Daddy starts talking about how they used to bend a young sapling down and get on it like a horse and then let it go and they would "ride" the sapling. That sounds like so much fun! I'm asking if I can do that now and the grown-ups are all acting like they are not sure I can. I am wondering now if Daddy made this story up or what. Finally, after my persistent begging (I can be very persuasive, this I already know about myself), Daddy and Paw-Paw are looking for a suitable tree for me to ride.
They have found one now and both of them bend the tree over so I can get on it. I am so excited about getting to do this. I straddle across the tree and receive my last-minute instructions to hold on tight, no matter what. I can't wait for them to let go of this tree so that I can go flying through the air. I wonder what it is going to feel like. . .
Well, that was not what I expected to happen. I am on the ground with the wind knocked out of me. That has only happened to me one other time. I hate when that happens. The grown-ups are looking at me with concern and are trying to help me up. Someone is dusting off my backside. What a stir I have caused!
After a few moments, my wits are recollected and I can now breathe normally again. We are heading back to the house now, and analyzing my failure to launch. It seems my biggest problem was that I forgot to hold on tight. When the tree went up, I went down and hit the ground, hard. I probably should have bent over closer to the trunk of the tree and hugged it harder than I did. I don't much care what went wrong. I don't think I'll ever want to try that again.
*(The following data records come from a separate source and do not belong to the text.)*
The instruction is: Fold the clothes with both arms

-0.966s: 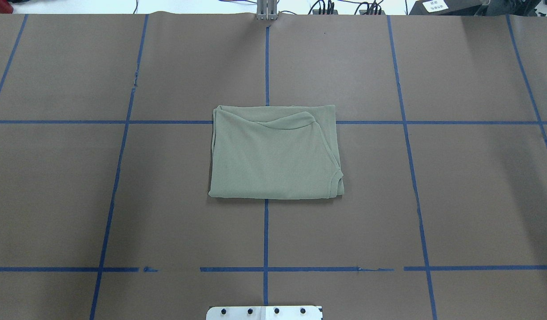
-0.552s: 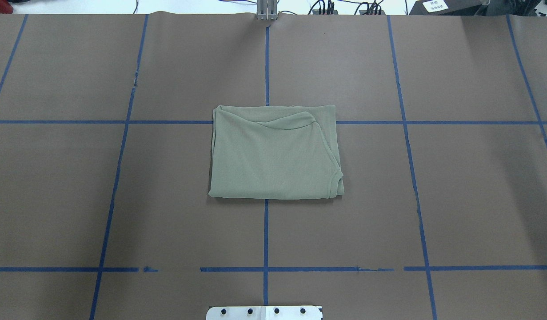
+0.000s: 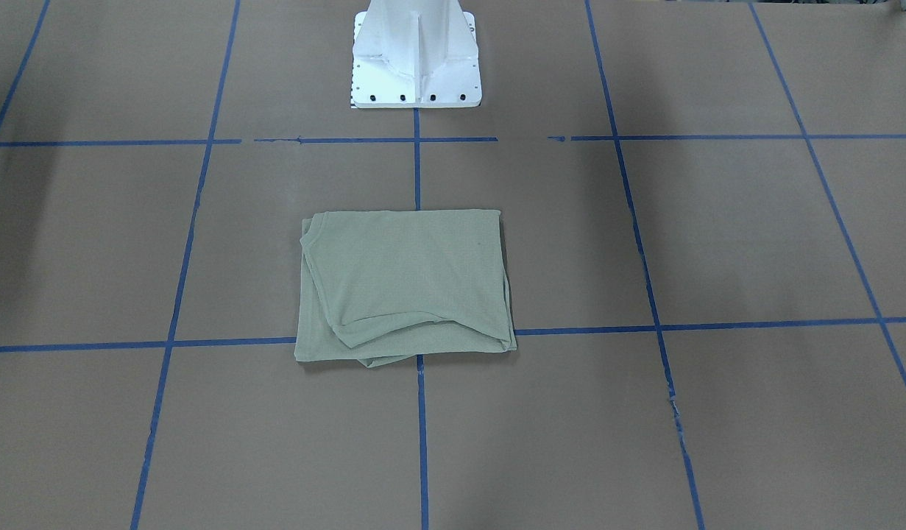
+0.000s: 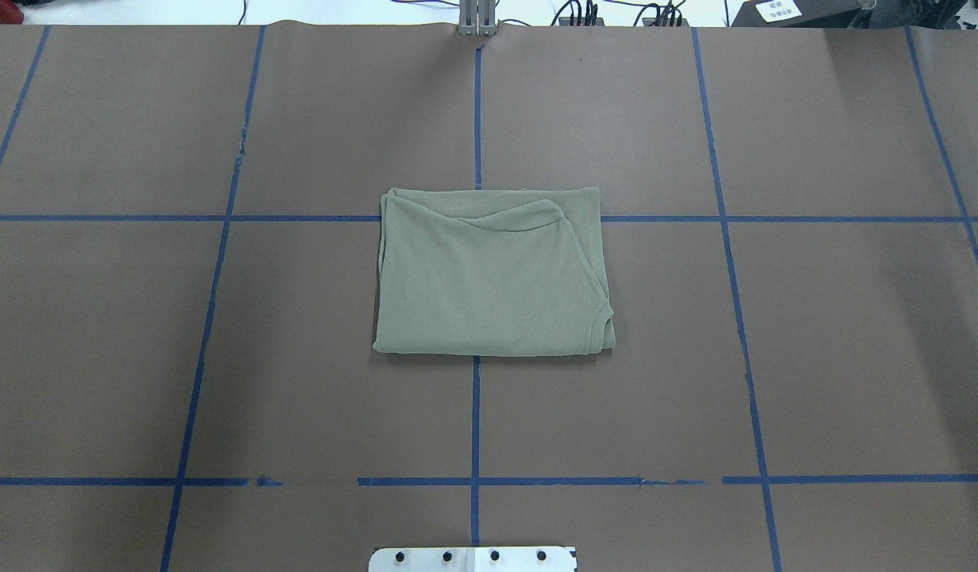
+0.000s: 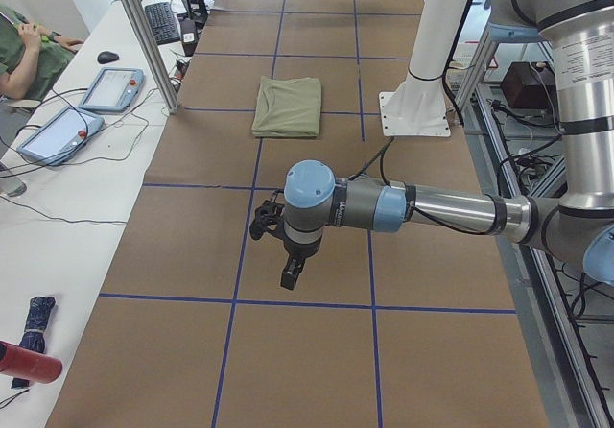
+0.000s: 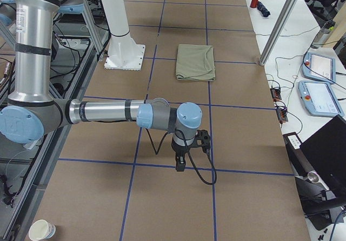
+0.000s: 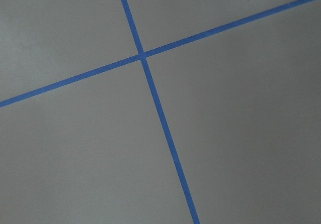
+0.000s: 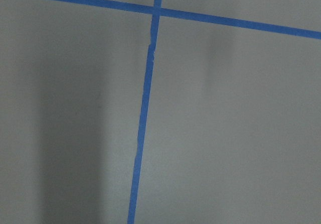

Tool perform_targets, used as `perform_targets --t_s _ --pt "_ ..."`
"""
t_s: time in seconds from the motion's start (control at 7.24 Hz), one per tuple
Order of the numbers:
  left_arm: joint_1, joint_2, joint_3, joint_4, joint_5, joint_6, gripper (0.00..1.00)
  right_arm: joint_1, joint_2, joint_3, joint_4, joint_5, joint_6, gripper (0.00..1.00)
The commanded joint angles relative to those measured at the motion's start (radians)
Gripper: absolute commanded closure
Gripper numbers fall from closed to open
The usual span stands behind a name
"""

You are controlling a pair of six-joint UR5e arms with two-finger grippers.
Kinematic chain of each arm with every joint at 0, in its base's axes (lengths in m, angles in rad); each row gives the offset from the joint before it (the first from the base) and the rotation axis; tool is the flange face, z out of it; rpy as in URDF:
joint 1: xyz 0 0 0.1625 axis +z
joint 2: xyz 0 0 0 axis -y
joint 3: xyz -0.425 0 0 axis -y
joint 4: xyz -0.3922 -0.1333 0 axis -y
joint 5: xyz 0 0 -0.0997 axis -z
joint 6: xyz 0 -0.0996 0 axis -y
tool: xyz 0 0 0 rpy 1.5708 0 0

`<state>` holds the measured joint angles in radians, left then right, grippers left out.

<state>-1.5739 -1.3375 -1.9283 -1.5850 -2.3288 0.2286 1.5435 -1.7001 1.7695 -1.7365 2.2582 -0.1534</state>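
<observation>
The sage-green shirt [image 4: 489,274] lies folded into a neat rectangle at the middle of the brown table; it also shows in the front view [image 3: 405,283] and both side views [image 5: 288,107] [image 6: 195,62]. Both arms are pulled far away from it, toward the table's ends. My left gripper [image 5: 288,279] hangs over bare table in the exterior left view. My right gripper [image 6: 180,165] hangs over bare table in the exterior right view. I cannot tell whether either is open or shut. Neither gripper holds anything. The wrist views show only tabletop and blue tape.
The brown table [image 4: 218,357] is marked with blue tape grid lines [image 4: 475,413]. The white pedestal base [image 3: 416,59] stands at the robot's side. Tablets [image 5: 110,87], cables and a seated person [image 5: 24,49] are on the side bench. A paper cup [image 6: 42,230] stands beside the table.
</observation>
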Motion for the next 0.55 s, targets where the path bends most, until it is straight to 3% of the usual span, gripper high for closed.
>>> perform_targets --t_s 0.0,0.41 --pt "0.0 0.0 0.0 0.0 0.0 0.0 0.0 0.0 -0.006 0.001 0.0 0.0 0.0 0.0" --pt "0.0 0.001 -0.003 0.002 -0.001 0.0 0.0 0.001 -0.007 0.005 0.0 0.003 -0.003 0.0"
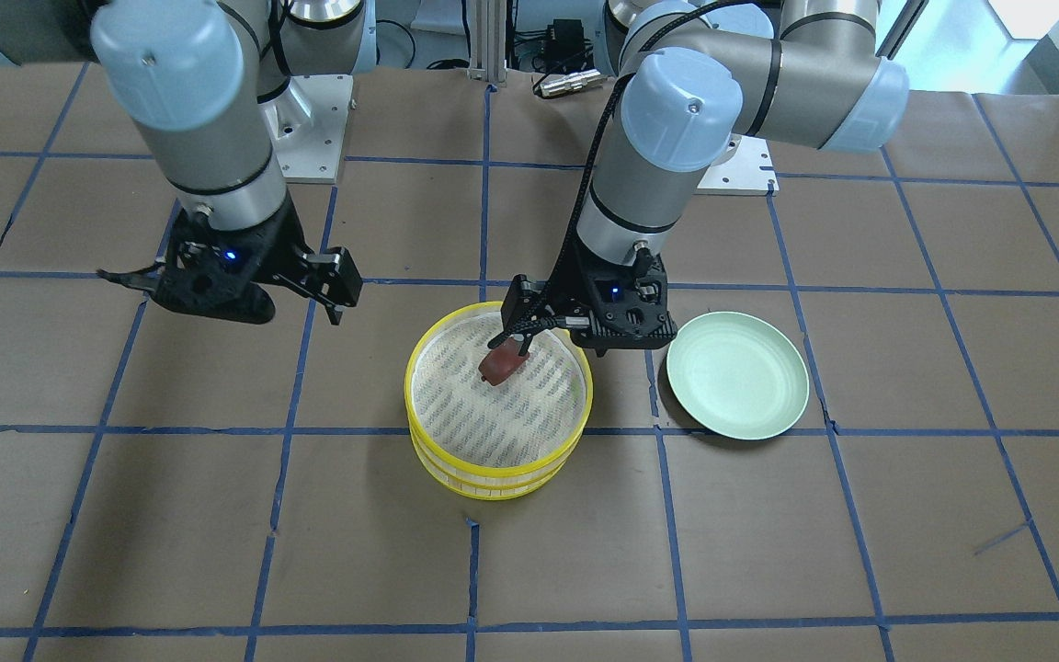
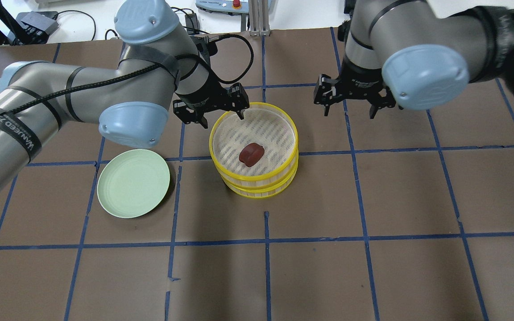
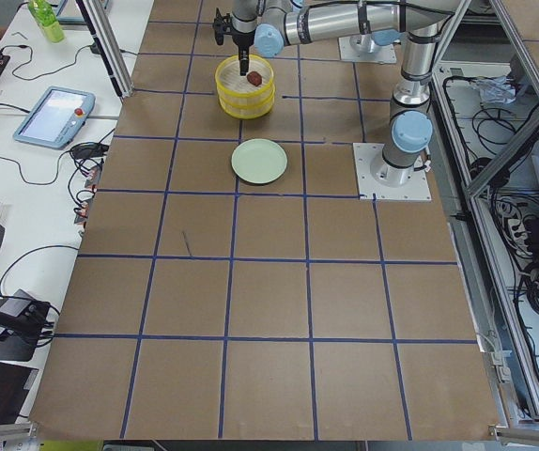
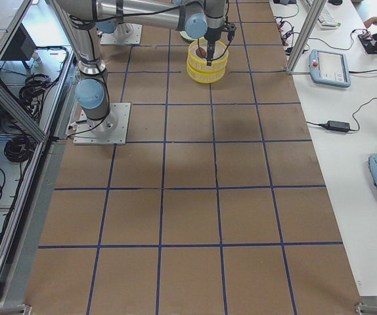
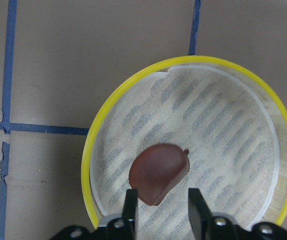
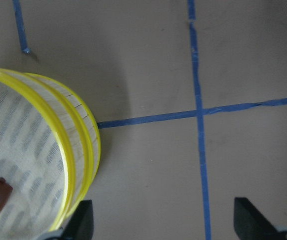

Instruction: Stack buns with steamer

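Observation:
Two yellow-rimmed steamer trays [image 2: 257,189] stand stacked near the table's middle. A glossy reddish-brown bun [image 2: 251,154] lies on the mesh of the top tray [image 5: 91,150]. The white bun is hidden. My left gripper [image 5: 162,207] hangs open just above the brown bun [image 5: 158,172], its fingers either side of the bun's near edge; it also shows in the front view [image 1: 518,342]. My right gripper [image 2: 348,111] is open and empty, above the table beside the steamer [image 6: 78,145].
A pale green plate [image 2: 133,183] lies bare on the table on my left of the steamer, also in the front view [image 1: 737,374]. Brown paper with blue tape lines covers the table. The arm bases stand at the back.

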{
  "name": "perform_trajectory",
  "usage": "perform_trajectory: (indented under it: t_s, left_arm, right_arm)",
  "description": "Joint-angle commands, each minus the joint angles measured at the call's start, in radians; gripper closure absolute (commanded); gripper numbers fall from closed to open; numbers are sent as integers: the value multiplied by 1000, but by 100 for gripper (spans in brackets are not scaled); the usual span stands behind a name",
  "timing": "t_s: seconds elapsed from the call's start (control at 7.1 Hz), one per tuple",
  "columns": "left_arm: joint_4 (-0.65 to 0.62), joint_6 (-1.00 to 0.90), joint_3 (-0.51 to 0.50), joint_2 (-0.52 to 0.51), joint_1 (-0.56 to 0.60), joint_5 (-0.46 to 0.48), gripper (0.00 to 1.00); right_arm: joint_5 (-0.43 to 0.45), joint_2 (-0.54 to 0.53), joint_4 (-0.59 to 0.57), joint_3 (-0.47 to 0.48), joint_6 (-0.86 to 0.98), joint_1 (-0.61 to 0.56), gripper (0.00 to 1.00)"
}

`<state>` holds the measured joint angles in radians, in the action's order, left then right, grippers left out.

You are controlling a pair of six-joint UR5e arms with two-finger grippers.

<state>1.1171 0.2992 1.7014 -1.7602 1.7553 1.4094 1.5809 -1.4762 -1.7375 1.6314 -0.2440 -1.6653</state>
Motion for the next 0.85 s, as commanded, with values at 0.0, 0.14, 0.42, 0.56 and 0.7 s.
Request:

And here is a poem I wrote about the day the surveyors came to survey part of the land that we were selling (after both my grandparents had died) with another look at the corner markers and the Artesian spring.
Surveying the Land
Sitting on a stump by the rippling stream,
barely a foot wider than my stride.
Just wide enough to keep me from following the procession
led by the machete wielding land surveyor, who whacks
his way through briar and thicket,
seeking the corner marker to our wood.
Were it not for the steady whack, whack, whack
of the machete and the warning caw of the crow,
I would be at peace, wooded by the shimmer of water
and the rustle of leaves, meditating on a quiet winter day.
Thoreau on his pond, Emerson in his woods. The surveyor works,
carving away a piece of my I still hold tightly in my heart.
When I was a child, my grandfather led the way on this land,
past the Artesian spring that bubbled from the ground,
stopping at each land marker as though they were sacred monuments,
testimony to places where God touched the earth,
setting boundaries on our own slice of Eden.
The sound of tree limbs being severed by a man
snatches me back to the present. Birds squawk
mournfully above my head, while the briar branch tears
flesh as I pull it idly through my hands. Looking down, I am surprised
to see blood marking the place where I released grandfather's
memory and walked away empty handed, stripped
of land that meant so much to us both.